The problematic printing is the bottom right of serif "T", the text height is less than 0.9mm, I think serif is not easy to print good in such small size. This is the 2nd batch of samples, quite costly to produce. Since the quality is not so stable, I am thinking to remove the text printing, only leave the UPMR logo, the dial will be more cleaner but you have to look at the case back to find the brand name.


----------



## Karriope

fredlim said:


> The minute marker will be changed to print, but still in dressy style. I will show more picture later.


I think I really prefer the subtle debossing, but I assume the change to print is due to manufacturing concerns?



fredlim said:


> Thanks for the movement suggestion. The movement is 9039, the case technical drawing already done a few weeks ago, case sample will be available soon. As 9039 is very thin, case height is 10mm with double curved front sapphire glass.


A 10mm thickness will really help the watch be more svelte and under-cuff friendly, which I think is going to be great for an actual conductor. Given your case design is pretty slab sided, making it as thin as possible would be great.



fredlim said:


> The problematic printing is the bottom right of serif "T", the text height is less than 0.9mm, I think serif is not easy to print good in such small size. This is the 2nd batch of samples, quite costly to produce. Since the quality is not so stable, I am thinking to remove the text printing, only leave the UPMR logo, the dial will be more cleaner but you have to look at the case back to find the brand name.
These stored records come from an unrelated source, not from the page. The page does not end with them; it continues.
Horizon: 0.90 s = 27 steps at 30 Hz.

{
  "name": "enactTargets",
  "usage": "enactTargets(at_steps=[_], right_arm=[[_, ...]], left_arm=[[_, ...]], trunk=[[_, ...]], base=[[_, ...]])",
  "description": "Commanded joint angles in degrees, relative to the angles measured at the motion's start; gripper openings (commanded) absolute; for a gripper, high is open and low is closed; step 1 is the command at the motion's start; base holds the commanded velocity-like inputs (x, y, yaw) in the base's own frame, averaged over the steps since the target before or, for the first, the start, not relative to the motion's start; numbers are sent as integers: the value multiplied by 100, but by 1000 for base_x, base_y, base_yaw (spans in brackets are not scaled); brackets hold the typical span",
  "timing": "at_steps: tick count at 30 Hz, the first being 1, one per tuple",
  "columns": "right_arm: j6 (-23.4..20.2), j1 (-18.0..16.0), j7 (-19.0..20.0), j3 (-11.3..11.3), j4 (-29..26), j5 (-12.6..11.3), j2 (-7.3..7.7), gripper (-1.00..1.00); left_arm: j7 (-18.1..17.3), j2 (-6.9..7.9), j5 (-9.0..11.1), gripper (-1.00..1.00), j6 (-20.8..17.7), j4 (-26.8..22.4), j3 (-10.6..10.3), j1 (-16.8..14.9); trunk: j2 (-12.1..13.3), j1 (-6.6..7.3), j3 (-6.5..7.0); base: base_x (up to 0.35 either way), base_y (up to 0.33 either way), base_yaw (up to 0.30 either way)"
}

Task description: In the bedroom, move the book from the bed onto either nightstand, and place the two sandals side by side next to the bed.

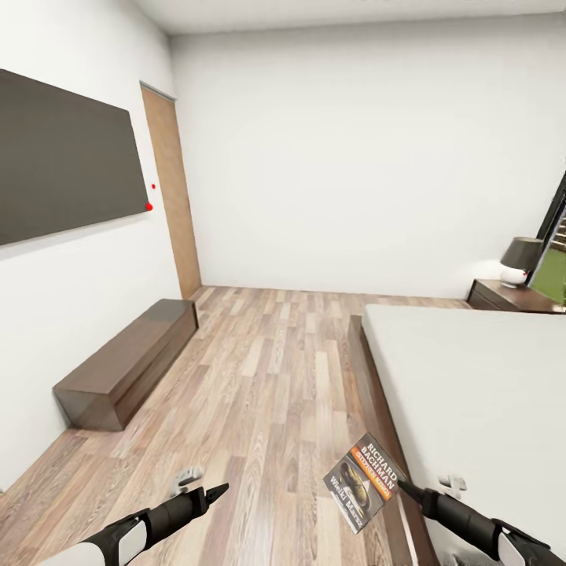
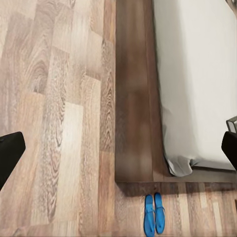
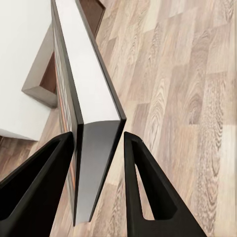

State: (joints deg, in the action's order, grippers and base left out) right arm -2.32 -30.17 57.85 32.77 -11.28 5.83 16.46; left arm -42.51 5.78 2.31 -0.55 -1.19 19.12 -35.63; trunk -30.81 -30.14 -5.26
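My right pincer [image 1: 402,485] clamped book [image 1: 360,481], held upright over wood floor [image 1: 267,377] just beside bed [image 1: 472,377]. My left pincer [image 1: 216,492] empty, gap unclear. Sandals [image 2: 154,214] lay side by side at bed corner. Nightstand [image 1: 503,295] far off.

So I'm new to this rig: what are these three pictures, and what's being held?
It is a simulated two-armed robot in a bedroom. The big picture comes from its head camera, looking down over both arms; the other two come from cameras at each wrist. The right tool is shut on the book, held over the wood floor beside the bed. The left tool holds nothing; whether it is open is unclear. Its wrist camera shows the two blue sandals side by side on the floor by the bed's corner. A nightstand with a lamp stands far right.
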Motion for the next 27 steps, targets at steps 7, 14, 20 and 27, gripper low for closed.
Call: enactTargets(at_steps=[7, 14, 20, 27], right_arm=[[-23, -6, 33, 54, -5, 58, -2, -100], [-23, -6, 44, 51, -5, 58, -2, -100], [-29, -6, 60, 53, -5, 58, -2, -100], [-31, -8, 44, 53, -5, 58, -2, -100]], left_arm=[[-20, 2, 24, 100, -6, 4, -5, -5], [-20, 2, 24, 100, -6, 3, -5, -5], [-20, 2, 24, 100, -6, 5, -5, -5], [-20, 3, 24, 100, -6, 5, -5, -5]], trunk=[[-10, -3, -11], [-10, -3, -11], [-10, -3, -11], [-10, -3, -11]], base=[[0, 0, -26], [0, 0, -1], [0, 0, 0], [0, 0, -136]])
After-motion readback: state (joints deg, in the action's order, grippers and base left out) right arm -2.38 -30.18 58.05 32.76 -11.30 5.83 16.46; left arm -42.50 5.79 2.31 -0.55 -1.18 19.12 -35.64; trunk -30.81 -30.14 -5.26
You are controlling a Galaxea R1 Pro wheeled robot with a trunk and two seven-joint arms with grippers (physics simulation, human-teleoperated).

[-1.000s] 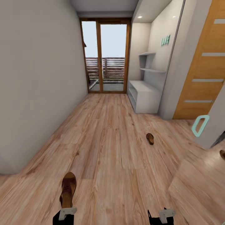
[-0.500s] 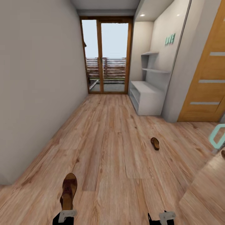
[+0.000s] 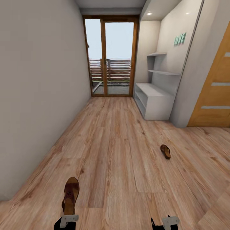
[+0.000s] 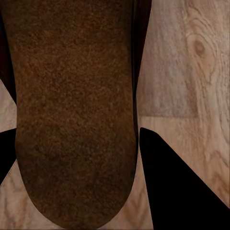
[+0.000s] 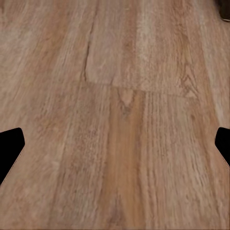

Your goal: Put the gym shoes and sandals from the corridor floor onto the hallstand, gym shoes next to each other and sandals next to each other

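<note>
Two sandals can be made out; one sandal (image 3: 70, 195) is clamped in the left gripper (image 3: 69, 220), sticking out forward past the fingertips, toe pointing down the corridor; in the left wrist view its brown fuzzy sole (image 4: 72, 110) is seen wedged between the dark fingers (image 4: 182, 187), with floor planks behind it. The other sandal (image 3: 165, 151) is lying flat on the corridor floor (image 3: 118, 143), well ahead of the right gripper (image 3: 170, 221) and slightly to its outer side, nothing touching it. The right gripper is spread wide with nothing in it; just the two dark fingertips (image 5: 9, 148) are caught at the frame edges in the right wrist view, bare wood grain between them. The hallstand (image 3: 155, 100) is set against the right-hand wall, far ahead of both grippers and beyond the loose sandal; its bench top and upper shelves look bare. A glass balcony door (image 3: 111, 57) is seen at the corridor's far end.
</note>
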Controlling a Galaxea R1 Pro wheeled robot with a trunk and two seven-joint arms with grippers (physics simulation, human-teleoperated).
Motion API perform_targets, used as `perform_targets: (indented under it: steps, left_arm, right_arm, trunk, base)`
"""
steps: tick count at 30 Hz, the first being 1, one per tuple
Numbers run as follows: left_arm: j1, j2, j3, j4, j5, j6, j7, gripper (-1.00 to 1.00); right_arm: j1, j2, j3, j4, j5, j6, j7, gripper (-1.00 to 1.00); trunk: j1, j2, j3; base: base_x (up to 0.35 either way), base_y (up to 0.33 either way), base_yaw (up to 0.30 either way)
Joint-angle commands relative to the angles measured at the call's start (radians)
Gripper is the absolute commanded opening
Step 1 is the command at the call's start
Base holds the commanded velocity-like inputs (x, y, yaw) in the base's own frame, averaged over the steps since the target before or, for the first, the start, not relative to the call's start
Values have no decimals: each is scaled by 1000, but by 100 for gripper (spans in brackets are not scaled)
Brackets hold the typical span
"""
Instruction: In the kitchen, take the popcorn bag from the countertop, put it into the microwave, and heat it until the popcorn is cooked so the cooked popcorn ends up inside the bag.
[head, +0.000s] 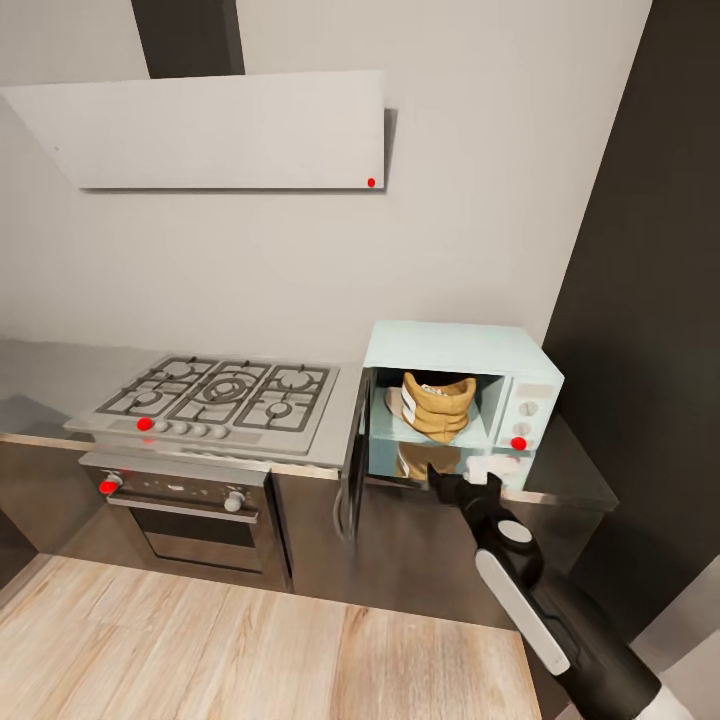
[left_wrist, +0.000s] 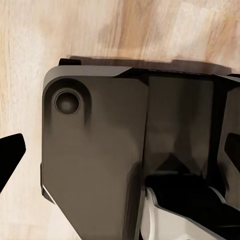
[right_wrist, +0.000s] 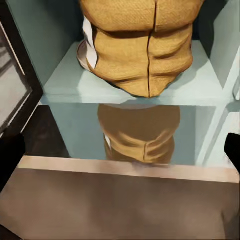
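Popcorn bag (head: 438, 405) sits inside the microwave (head: 455, 350), door (head: 352, 470) swung open. Right gripper (head: 462, 487) hovers just outside the cavity, fingers spread, empty. Left: shut door, start heating

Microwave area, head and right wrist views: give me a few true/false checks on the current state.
1. The popcorn bag sits inside the microwave. True.
2. The microwave door is closed. False: it hangs open toward the hob side.
3. The right gripper is clamped on the bag. False: it is in front of the opening, fingers apart and empty.
4. The gas hob is beside the microwave on the countertop. True.
5. The bag lies on the wood floor. False: it is inside the microwave.
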Motion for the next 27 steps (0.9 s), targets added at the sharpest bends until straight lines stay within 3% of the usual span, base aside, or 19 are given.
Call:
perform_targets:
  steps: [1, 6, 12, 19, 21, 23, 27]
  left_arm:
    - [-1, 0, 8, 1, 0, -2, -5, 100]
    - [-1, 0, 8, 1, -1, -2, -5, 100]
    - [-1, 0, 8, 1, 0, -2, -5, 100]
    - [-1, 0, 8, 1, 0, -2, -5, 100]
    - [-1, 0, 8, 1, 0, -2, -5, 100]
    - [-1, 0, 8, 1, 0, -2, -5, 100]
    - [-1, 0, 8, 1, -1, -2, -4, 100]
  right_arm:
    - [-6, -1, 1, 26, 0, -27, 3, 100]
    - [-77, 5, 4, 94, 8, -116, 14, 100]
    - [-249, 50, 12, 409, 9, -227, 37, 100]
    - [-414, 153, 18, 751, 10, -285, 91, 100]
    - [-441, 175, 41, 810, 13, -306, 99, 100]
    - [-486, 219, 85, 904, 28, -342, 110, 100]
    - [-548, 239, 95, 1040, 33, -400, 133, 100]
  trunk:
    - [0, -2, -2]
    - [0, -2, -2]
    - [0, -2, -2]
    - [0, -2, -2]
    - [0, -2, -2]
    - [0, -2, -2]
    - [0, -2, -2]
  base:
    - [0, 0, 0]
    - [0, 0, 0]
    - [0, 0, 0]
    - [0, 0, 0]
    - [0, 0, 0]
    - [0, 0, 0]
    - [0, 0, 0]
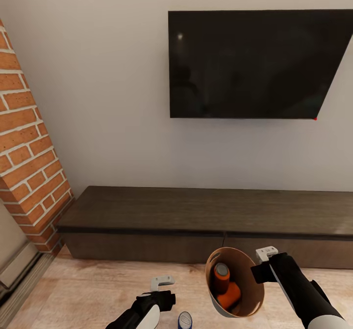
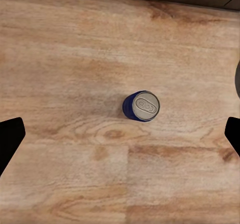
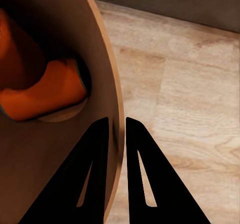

With dressier watches, I think the cleaner look without the logo text would help. I cannot give you a certain recommendation for this as it depends a lot on how much you value people being able to read your brand name off the dial. It's a genuine issue if you want to raise brand awareness, but I personally prefer to keep to logomarks without logotypes on the dial for cleanliness.
Then again, _my_ designs are far from minimalist so I probably _need_ to, to avoid any more clutter.
But I think that if the quality of the printing is a problem for you, you might want to consider alternative methods to put the name on the dial e.g. stamping, or change your fontface to a sans-serif. Tiny serifs are never going to be easy to print perfectly without using better manufacturing techniques which may be prohibitively expensive for you.


----------



## fredlim

I would like to remove the images in #24, or hide it temporary, is it possible?


----------



## fredlim

Many thanks for your opinions, sorry for not respond promptly.

Finally I got the sample of case, dial, and hands and made a working sample. The case is craft from CNC, there are still some glitches of the case.

There are other color of the dial and hands, will post later.

The dial factory response is not so positive about the debossing marker, so I changed it to print.

The case is 10mm thick, but 43mm wide, is it too big for a dress watch?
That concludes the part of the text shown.